A Thriving Town
Jordan’s Industry and Commerce
In the late 1800’s, Jordan began to thrive due to numerous businesses – two flour mills, two breweries, a stone quarry, a lumber shop, a harness shop, a blacksmith, a gunsmith, a baker, a boot and shoe store, three general merchandise stores, two hardware stores, two grocery stores, two millineries, two meat markets, two jewelers, two hotels, and eight saloons. It was Jordan’s industry and commerce, not necessarily the railroads that were of significance to Jordan.
From the December 25, 1879 Scott County Advocate – "Jordan of today is a beautiful and enterprising little city of about 1,400 inhabitants, and a bright gem in the diadem (jeweled crown) of a noble State. Jordan is a station on both the Minneapolis & St. Louis, and the St. Paul & Sioux City railroads, and while to railroad interests is greatly due its origin and fast growth, it is not essentially a railroad town in the sense of receiving its main support from that source.
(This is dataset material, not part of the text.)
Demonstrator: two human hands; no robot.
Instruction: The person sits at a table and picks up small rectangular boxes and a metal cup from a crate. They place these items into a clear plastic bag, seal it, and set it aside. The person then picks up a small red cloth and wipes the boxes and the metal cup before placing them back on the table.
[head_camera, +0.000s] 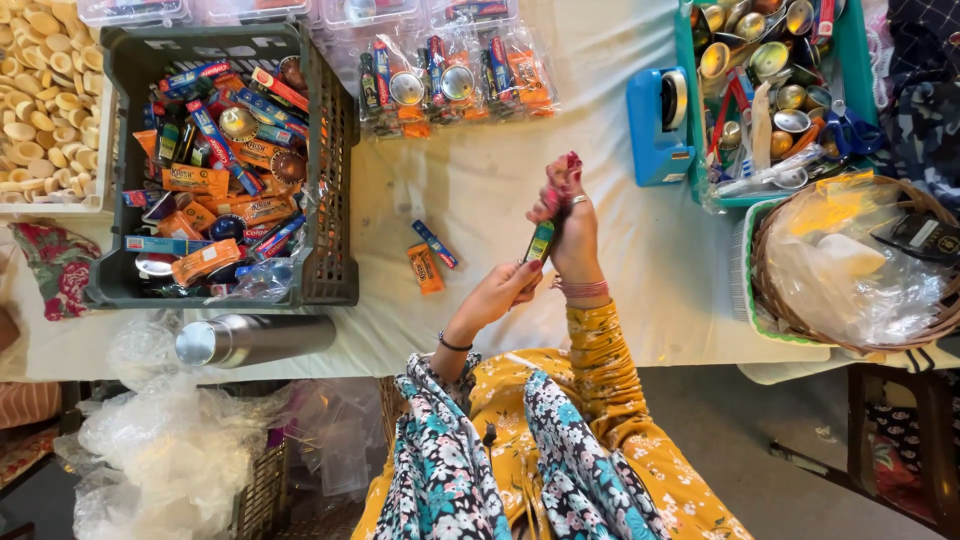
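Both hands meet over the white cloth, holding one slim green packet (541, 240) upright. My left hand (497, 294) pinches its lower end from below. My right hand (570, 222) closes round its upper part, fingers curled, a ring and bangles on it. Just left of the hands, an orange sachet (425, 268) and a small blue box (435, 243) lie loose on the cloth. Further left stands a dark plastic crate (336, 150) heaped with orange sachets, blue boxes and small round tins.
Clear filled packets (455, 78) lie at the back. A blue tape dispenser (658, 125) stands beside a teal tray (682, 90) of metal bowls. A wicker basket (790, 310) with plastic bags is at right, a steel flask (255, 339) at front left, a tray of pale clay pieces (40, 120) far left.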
The surrounding country is one of the finest in Minnesota, and the agricultural interests alone embody a sustaining force for a much larger town. Then there is a growing tendency towards industrial and manufacturing enterprise, that bids fair to place Jordan on a plane of equality with many more favored localities. The presence of railroads, breweries, mills, elevators, and warehouses give the place an appearance and activity in business matters seldom seen in a town this size. The citizens and businessmen are enterprising, industrious, and thrifty. It is possessed of good church and educational facilities."
The Hub City
The Bid for County Seat
During this time, Jordan sought heavily to be the seat of Scott County (instead of Shakopee) not only because they believed they were the geographic "Hub" of the county but because they were a thriving, scrappy, industrious trade and commercial center – known affectionately, at that time, as "The Star of the Valley." Sand Creek was more than just a beautiful waterway through Jordan, it was where much of the industry centered to include several mills. Jordan was known to have produced the best flour in the state of Minnesota!
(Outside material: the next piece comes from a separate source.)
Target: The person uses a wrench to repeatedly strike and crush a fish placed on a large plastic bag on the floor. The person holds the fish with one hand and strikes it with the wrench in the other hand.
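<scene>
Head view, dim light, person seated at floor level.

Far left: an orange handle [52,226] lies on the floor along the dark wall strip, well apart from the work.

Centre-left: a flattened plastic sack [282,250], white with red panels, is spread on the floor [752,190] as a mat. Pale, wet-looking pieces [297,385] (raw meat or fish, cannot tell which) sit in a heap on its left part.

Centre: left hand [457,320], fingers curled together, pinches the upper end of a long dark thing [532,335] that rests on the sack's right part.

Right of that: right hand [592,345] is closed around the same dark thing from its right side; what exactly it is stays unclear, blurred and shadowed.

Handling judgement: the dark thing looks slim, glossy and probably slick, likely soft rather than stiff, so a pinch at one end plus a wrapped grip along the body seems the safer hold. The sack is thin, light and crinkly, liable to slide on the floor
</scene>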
In preparation for their bid to become the new seat of Scott County, the town of Jordan raised funds to build a beautiful county building because Shakopee’s existing building was failing. Unfortunately, after three county seat attempts, there was no victory for Jordan. But, with pride and reverence, the moniker "Hub" remained and was affectionately used interchangeably with the name Jordan from then on. For many, many years, in print, we find that Jordan was often referred to as the "Hub City."
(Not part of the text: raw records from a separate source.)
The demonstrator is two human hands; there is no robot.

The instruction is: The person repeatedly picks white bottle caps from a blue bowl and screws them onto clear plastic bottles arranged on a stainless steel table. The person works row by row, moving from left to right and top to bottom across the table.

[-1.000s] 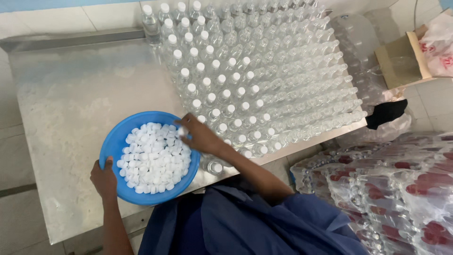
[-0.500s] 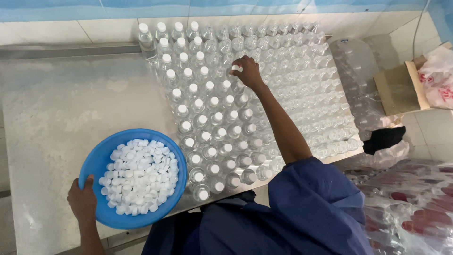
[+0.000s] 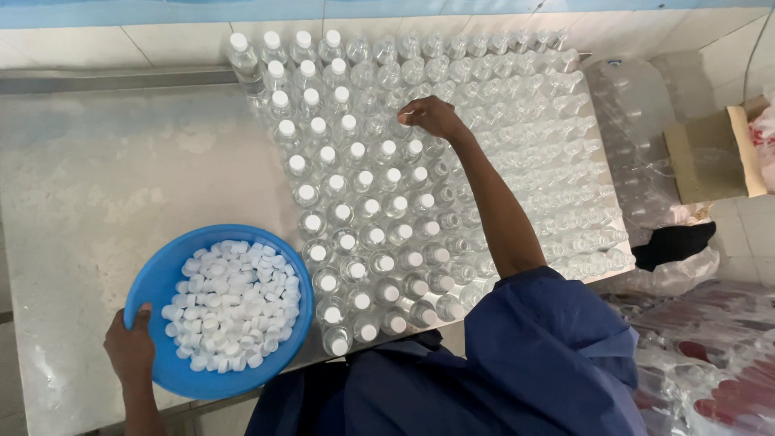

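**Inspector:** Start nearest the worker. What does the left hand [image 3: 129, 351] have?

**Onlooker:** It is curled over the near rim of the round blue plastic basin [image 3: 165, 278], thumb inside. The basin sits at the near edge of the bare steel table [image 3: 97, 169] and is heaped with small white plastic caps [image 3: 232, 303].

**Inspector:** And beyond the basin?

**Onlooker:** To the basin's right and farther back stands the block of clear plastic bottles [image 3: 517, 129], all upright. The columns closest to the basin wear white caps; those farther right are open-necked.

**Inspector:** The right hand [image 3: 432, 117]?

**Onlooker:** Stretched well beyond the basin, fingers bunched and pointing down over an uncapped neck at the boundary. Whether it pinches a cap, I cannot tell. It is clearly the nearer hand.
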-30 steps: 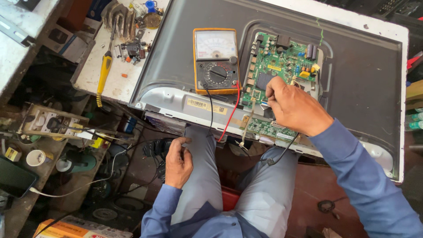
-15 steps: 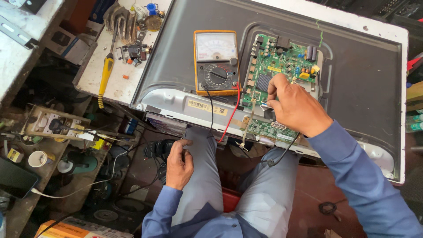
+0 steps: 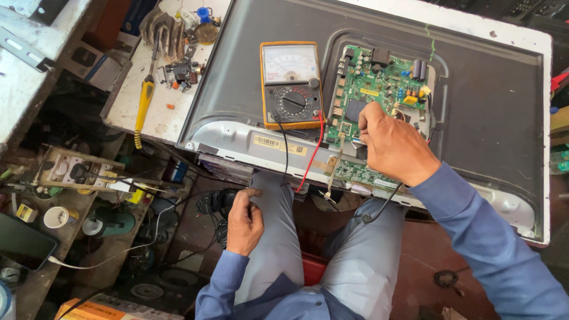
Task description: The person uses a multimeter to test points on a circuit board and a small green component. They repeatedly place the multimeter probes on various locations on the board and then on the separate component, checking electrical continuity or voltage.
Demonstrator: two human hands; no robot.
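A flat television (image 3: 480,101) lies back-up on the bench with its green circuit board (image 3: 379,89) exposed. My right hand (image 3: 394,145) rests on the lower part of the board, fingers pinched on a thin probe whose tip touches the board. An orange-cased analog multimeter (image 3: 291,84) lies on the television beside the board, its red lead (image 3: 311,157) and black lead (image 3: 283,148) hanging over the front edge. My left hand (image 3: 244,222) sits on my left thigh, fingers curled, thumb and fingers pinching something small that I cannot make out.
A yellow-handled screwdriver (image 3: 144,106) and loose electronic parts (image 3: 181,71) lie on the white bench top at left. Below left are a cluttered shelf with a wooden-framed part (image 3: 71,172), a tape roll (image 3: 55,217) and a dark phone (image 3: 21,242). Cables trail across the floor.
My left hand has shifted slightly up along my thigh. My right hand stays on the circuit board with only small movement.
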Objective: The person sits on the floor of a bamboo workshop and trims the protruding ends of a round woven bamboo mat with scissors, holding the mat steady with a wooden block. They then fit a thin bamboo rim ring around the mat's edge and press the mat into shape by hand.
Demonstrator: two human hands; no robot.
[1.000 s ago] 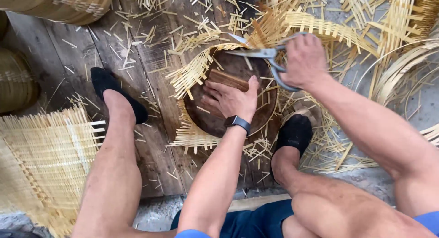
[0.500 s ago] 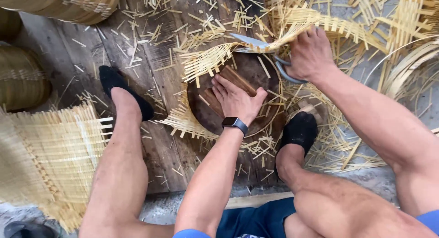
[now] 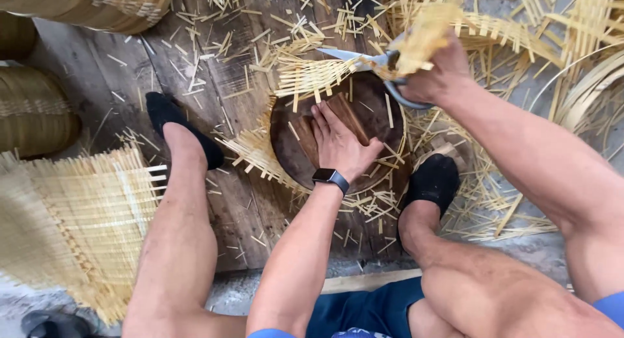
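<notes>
Head view shows the left hand (image 3: 339, 142) flat, pinning the woven mat (image 3: 312, 78) on a round board (image 3: 292, 149) while the right hand (image 3: 434, 75) grips scissors (image 3: 364, 60).

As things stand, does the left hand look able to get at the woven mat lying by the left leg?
Probably yes. The left hand presses flat on the round wooden disc and holds nothing; only the left leg lies between it and the woven mat, low enough to reach over.

We press our left hand (image 3: 341, 140) flat on the round dark wooden form (image 3: 305, 153) over the woven bamboo mat (image 3: 309, 75), while our right hand (image 3: 432, 71) grips scissors (image 3: 364, 60) at its edge.
</notes>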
The Rise of School Activities and Mascot Pride
Initially, when organized school sports began (in the early 1900’s) they didn’t have specific team names or mascots for their interscholastic sports. For example, school basketball teams would just be called the "JHS Basketeers" or the "JHS Cagers." This was similar for most towns. In the 1940’s we start to see newspapers referring to the Jordan male athletic teams as the "Hub City Boys" or the “Jordan Hubmen.”
As this reference caught on and was popularized, the name "Hubmen" stuck – out of a sense of pride for the city and its history.
Over time, there have been several representations of a Hubmen. The “the wheel and the wing” was known as the original mascot (it was and is still used by other city organizations). In the 1990’s we see the drawing of a muscled man (depicted as a railroad worker) in overalls fancied with the wheel and the wing emblem. We suppose this person could also, and perhaps should also, represent the industrious workers, both men and women, of Jordan’s businesses, mills, and other trades.
While female athletics were active at Jordan High School to include a thriving girl’s athletic association, it wasn’t until 1975 when the school board established the first female interscholastic athletic programs. It was at this time that the first official girl’s volleyball team requested to have a name of their own. They asked the school board if they could be known as the "Jaguars." The board said yes. Like the Hubmen, the Jaguars have a proud history to include several state team and individual championships.